**INSTRUCTIONS FOR THE TASK**
Take from the material every line containing the string "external" and copy it.

**MATERIAL SHOWN**
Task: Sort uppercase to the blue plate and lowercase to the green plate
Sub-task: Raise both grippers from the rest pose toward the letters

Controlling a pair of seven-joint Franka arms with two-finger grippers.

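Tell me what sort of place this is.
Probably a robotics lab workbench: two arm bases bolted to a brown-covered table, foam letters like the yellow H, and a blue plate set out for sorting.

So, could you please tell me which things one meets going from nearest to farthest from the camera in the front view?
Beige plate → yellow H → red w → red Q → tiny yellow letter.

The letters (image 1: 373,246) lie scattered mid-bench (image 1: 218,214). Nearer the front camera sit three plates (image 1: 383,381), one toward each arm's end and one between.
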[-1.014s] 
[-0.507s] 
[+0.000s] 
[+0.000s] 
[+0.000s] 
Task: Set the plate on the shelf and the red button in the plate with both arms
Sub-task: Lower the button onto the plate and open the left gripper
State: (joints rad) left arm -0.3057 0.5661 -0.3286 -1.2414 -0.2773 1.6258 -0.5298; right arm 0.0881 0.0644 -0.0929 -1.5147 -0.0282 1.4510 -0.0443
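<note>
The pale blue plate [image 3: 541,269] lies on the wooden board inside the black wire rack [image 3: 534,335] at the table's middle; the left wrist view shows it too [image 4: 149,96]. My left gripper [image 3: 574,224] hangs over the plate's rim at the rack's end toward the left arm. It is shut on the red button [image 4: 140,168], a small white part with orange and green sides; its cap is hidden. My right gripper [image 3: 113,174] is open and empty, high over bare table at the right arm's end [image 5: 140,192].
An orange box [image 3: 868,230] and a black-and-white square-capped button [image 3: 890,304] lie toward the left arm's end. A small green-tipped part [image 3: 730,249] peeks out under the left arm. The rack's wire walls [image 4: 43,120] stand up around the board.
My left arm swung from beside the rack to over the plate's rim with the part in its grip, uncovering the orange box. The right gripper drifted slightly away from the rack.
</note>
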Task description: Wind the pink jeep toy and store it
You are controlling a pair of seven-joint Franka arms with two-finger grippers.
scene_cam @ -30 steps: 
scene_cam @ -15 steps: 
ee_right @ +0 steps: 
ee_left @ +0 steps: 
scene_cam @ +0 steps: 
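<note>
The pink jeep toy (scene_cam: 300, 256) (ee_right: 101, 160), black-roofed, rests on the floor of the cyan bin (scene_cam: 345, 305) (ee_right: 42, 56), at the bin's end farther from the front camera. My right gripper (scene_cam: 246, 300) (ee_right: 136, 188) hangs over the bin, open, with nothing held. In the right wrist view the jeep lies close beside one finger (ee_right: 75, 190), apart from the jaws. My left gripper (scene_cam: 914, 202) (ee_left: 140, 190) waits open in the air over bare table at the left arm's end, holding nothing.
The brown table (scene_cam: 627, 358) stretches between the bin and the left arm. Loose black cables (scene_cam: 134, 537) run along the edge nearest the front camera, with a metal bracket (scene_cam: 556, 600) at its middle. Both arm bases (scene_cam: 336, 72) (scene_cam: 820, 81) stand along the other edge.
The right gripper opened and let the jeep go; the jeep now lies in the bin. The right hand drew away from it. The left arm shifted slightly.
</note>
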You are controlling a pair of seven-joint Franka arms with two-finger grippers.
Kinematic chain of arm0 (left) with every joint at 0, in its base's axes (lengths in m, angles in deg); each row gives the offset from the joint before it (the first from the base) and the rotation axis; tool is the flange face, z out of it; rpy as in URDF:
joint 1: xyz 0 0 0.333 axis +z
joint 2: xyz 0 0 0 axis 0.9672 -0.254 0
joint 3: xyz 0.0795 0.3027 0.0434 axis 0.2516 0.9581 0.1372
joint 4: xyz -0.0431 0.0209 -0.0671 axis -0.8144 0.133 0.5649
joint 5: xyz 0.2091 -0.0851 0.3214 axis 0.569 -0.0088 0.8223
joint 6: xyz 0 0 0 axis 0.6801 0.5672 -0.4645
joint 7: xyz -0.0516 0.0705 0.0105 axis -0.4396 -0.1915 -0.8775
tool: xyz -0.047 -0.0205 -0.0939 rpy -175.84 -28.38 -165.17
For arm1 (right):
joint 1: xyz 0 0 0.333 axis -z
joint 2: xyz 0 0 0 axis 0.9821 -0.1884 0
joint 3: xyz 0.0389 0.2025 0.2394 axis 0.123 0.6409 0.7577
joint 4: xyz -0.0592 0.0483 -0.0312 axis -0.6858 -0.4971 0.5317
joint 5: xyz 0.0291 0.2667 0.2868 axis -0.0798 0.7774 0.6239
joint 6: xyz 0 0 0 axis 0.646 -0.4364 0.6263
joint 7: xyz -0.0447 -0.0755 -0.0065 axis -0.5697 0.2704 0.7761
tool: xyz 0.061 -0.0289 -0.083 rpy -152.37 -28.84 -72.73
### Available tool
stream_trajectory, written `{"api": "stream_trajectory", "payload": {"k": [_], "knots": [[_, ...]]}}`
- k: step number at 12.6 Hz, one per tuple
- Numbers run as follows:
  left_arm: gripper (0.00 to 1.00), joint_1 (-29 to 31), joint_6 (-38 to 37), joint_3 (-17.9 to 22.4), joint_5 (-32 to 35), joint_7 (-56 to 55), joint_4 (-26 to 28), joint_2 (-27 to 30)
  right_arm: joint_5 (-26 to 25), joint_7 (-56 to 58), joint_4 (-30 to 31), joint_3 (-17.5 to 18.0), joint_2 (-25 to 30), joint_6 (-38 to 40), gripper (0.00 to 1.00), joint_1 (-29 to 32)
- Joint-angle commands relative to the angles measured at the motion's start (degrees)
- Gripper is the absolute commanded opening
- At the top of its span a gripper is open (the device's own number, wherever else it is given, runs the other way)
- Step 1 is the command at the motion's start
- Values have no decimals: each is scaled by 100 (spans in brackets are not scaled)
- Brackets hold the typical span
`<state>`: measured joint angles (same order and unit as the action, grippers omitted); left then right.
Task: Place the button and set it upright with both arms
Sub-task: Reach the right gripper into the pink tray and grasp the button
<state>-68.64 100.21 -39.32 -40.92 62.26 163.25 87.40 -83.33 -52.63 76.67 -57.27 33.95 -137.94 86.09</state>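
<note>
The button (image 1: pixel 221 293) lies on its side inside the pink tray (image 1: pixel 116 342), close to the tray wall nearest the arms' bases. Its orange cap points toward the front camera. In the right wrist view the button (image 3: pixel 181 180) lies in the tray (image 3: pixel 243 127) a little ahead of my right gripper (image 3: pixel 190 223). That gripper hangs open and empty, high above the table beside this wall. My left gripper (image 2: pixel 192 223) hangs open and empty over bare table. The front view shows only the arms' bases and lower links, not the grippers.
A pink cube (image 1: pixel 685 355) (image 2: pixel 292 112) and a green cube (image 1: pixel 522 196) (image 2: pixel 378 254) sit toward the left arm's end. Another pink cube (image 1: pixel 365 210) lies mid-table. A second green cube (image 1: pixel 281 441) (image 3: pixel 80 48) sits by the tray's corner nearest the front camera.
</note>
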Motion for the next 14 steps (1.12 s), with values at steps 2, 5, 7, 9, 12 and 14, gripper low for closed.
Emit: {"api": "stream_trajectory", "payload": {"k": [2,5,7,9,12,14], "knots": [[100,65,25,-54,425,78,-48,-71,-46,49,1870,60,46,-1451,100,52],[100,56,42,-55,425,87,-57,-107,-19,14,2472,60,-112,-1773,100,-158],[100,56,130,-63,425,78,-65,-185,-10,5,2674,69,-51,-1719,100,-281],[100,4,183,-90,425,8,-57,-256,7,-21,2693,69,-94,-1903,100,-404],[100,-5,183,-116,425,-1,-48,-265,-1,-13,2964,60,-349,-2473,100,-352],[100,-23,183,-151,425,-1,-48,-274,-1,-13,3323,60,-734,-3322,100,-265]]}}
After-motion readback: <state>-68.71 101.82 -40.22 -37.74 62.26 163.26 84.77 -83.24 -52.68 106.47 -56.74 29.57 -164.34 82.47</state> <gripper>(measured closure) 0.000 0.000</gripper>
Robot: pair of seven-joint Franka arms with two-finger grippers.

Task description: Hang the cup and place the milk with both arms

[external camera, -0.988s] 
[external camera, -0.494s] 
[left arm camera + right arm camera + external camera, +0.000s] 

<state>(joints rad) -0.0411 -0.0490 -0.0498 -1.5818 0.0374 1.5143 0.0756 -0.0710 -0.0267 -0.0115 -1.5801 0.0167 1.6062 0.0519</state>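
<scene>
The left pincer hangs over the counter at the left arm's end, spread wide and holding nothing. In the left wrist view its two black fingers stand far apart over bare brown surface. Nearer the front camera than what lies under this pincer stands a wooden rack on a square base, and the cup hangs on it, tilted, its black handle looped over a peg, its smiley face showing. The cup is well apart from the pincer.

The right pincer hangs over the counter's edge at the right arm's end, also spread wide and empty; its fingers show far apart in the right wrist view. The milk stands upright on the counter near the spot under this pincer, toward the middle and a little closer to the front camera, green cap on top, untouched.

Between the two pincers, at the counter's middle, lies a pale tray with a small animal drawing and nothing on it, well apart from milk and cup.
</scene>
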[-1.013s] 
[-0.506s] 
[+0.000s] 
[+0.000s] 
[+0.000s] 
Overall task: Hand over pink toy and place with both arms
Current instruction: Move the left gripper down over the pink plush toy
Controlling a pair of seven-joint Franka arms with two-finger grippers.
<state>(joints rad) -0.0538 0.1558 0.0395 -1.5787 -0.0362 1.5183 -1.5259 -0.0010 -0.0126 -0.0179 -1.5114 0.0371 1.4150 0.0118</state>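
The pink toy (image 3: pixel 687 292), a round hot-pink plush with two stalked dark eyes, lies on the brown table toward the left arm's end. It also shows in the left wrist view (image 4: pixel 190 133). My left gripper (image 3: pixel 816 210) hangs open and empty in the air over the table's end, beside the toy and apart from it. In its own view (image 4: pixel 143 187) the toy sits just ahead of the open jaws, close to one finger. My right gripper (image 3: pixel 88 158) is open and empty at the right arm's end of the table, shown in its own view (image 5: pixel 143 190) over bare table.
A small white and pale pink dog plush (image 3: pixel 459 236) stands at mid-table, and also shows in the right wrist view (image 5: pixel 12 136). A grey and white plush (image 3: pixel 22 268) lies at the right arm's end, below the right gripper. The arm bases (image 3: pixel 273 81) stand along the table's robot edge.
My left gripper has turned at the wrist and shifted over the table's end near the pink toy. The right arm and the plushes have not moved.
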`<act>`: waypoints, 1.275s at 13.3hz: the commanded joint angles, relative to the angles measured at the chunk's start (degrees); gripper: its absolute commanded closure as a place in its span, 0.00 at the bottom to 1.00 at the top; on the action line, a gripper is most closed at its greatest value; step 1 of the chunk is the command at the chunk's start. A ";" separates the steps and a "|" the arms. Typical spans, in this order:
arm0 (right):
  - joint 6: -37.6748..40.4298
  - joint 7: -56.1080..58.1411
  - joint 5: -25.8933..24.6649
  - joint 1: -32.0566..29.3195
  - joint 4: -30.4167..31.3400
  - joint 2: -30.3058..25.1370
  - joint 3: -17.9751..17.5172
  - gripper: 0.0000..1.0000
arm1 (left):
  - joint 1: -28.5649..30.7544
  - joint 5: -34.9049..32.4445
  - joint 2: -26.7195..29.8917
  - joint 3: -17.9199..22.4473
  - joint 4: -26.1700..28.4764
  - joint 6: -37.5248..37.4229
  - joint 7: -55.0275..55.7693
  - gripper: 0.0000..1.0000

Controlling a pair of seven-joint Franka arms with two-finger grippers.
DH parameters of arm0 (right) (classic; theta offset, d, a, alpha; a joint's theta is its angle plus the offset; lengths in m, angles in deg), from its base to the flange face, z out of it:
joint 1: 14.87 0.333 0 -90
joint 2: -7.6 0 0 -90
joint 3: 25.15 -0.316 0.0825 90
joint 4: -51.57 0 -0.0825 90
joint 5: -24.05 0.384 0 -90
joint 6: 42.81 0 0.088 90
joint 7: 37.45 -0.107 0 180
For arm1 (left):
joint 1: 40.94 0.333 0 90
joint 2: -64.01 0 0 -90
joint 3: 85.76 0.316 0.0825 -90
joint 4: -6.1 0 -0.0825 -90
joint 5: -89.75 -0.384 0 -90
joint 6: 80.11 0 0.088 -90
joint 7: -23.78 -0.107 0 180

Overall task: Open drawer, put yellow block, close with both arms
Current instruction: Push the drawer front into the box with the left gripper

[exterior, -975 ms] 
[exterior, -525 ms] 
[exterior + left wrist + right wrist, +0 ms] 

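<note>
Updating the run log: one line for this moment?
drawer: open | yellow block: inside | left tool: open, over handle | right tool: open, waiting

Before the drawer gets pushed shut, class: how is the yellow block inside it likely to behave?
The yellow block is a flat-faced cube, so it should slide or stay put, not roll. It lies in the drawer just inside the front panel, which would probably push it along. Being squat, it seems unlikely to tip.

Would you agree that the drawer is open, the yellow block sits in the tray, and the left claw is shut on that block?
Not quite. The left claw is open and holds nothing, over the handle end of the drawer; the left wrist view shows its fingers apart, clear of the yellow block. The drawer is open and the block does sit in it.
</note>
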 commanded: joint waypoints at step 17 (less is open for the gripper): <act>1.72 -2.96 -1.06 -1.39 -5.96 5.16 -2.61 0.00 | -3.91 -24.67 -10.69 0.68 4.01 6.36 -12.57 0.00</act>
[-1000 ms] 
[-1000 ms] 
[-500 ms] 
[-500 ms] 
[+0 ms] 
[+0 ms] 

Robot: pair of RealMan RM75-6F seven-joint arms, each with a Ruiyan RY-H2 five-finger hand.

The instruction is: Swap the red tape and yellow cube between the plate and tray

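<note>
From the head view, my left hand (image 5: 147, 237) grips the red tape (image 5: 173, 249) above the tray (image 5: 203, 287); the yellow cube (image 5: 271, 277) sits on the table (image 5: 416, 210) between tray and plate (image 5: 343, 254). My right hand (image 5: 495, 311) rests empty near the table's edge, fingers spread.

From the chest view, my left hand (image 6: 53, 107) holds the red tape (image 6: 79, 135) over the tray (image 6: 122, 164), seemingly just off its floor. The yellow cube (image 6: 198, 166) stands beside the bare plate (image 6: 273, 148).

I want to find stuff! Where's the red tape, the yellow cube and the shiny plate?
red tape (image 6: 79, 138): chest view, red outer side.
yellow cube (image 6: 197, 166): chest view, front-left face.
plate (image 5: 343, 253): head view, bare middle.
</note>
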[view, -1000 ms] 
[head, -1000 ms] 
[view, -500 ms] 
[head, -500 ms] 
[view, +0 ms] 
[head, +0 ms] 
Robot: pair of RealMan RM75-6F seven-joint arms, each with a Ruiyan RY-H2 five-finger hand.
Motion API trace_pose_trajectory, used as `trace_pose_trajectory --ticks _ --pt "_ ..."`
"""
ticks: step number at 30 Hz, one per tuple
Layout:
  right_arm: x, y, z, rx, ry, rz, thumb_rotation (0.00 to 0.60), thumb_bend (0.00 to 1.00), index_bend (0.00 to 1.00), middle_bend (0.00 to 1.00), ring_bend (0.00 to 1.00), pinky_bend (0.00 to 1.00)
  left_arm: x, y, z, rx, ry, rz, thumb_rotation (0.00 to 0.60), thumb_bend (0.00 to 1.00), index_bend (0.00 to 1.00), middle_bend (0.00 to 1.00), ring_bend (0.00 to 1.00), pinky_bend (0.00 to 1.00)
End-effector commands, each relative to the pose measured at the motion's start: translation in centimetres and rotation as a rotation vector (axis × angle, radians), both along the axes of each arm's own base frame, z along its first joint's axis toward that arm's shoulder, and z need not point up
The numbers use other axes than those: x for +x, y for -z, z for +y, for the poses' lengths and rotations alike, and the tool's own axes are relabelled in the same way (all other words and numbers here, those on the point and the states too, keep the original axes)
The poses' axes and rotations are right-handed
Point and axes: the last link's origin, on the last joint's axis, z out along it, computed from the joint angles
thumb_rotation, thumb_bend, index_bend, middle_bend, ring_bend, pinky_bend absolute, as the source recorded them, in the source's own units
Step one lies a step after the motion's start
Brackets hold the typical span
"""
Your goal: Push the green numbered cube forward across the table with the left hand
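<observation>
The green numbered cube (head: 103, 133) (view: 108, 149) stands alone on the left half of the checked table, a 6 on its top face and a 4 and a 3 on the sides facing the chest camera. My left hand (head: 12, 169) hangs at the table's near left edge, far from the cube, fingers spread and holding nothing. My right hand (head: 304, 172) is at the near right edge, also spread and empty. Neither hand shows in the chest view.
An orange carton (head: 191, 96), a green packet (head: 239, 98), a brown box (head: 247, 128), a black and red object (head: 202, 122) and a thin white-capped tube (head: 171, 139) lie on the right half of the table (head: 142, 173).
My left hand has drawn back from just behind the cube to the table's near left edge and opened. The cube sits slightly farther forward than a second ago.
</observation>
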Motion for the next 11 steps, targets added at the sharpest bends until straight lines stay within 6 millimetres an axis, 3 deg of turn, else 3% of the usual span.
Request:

**ANSWER FOR THE TASK**
[external camera, -0.988s] 
[external camera, -0.494s] 
[left arm camera + right arm camera + external camera, +0.000s] 

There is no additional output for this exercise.